CE-LoRA: Computation-Efficient LoRA Fine-Tuning for Language Models
Guanduo Chen, Yutong He, Yipeng Hu, Kun Yuan, Binhang Yuan
TL;DR
CE-LoRA tackles the high compute cost of fine-tuning large language models by targeting the activation-gradient backward pass. It introduces Approximated Matrix Multiplication (AMM) and Double-LoRA to cut compute while preserving LoRA's memory benefits, and adds layer-wise adaptive sparsity to balance accuracy and efficiency. Theoretical analysis shows convergence at $O(1/\sqrt{T})$ under momentum SGD, and empirical results demonstrate up to $36.3\%$ end-to-end speedup with minimal accuracy loss on reasoning benchmarks. This work provides a practical, scalable approach for computation-efficient fine-tuning of large transformer models.
Abstract
Large Language Models (LLMs) demonstrate exceptional performance across various tasks but demand substantial computational resources even for fine-tuning computation. Although Low-Rank Adaptation (LoRA) significantly alleviates memory consumption during fine-tuning, its impact on computational cost reduction is limited. This paper identifies the computation of activation gradients as the primary bottleneck in LoRA's backward propagation and introduces the Computation-Efficient LoRA (CE-LoRA) algorithm, which enhances computational efficiency while preserving memory efficiency.
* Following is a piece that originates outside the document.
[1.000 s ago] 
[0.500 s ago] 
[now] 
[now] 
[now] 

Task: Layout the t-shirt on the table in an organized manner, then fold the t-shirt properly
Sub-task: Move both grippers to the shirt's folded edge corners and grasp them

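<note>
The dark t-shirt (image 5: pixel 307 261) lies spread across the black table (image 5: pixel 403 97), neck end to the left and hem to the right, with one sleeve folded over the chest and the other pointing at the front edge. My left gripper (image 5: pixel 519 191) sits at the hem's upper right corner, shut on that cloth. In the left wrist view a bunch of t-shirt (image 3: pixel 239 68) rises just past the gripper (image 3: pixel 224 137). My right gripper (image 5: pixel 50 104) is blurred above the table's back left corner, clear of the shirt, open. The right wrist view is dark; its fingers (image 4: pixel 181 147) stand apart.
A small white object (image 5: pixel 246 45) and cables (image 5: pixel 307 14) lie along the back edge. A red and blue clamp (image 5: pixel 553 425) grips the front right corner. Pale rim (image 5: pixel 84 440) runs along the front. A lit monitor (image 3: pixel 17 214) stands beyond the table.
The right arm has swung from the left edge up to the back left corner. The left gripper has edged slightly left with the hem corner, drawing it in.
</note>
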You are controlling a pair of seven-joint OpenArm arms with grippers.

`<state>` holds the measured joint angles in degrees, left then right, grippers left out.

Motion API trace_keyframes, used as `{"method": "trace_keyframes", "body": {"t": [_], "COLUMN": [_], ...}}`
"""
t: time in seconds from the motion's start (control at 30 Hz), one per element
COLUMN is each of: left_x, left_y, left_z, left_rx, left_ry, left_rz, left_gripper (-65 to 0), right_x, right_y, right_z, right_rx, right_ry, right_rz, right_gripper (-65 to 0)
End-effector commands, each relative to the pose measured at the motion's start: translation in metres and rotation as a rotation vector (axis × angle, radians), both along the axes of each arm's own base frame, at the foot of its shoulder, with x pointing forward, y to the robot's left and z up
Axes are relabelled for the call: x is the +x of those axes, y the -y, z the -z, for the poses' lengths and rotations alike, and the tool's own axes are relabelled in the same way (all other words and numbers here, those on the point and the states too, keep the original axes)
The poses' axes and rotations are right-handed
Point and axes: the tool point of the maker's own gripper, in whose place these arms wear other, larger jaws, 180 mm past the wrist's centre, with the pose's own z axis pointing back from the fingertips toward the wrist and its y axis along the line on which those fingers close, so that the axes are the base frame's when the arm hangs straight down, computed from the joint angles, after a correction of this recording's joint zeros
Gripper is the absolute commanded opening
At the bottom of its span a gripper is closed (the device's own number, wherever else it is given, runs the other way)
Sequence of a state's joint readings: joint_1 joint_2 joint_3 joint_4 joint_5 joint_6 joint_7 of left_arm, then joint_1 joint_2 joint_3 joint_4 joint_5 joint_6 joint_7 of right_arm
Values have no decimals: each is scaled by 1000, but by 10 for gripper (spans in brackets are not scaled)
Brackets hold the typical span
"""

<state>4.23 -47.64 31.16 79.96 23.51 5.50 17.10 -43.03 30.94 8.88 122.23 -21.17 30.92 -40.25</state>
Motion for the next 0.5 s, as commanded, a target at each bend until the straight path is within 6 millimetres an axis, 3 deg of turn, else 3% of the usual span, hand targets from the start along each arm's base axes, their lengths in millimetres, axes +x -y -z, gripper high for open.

CE-LoRA leverages two key techniques: Approximated Matrix Multiplication, which replaces dense multiplications of large and complete matrices with sparse multiplications involving only critical rows and columns, and the Double-LoRA technique, which reduces error propagation in activation gradients. Theoretically, CE-LoRA converges at the same rate as LoRA, $ \mathcal{O}(1/\sqrt{T}) $, where $T$ is the number of iteartions. Empirical evaluations confirm that CE-LoRA significantly reduces computational costs compared to LoRA without notable performance degradation.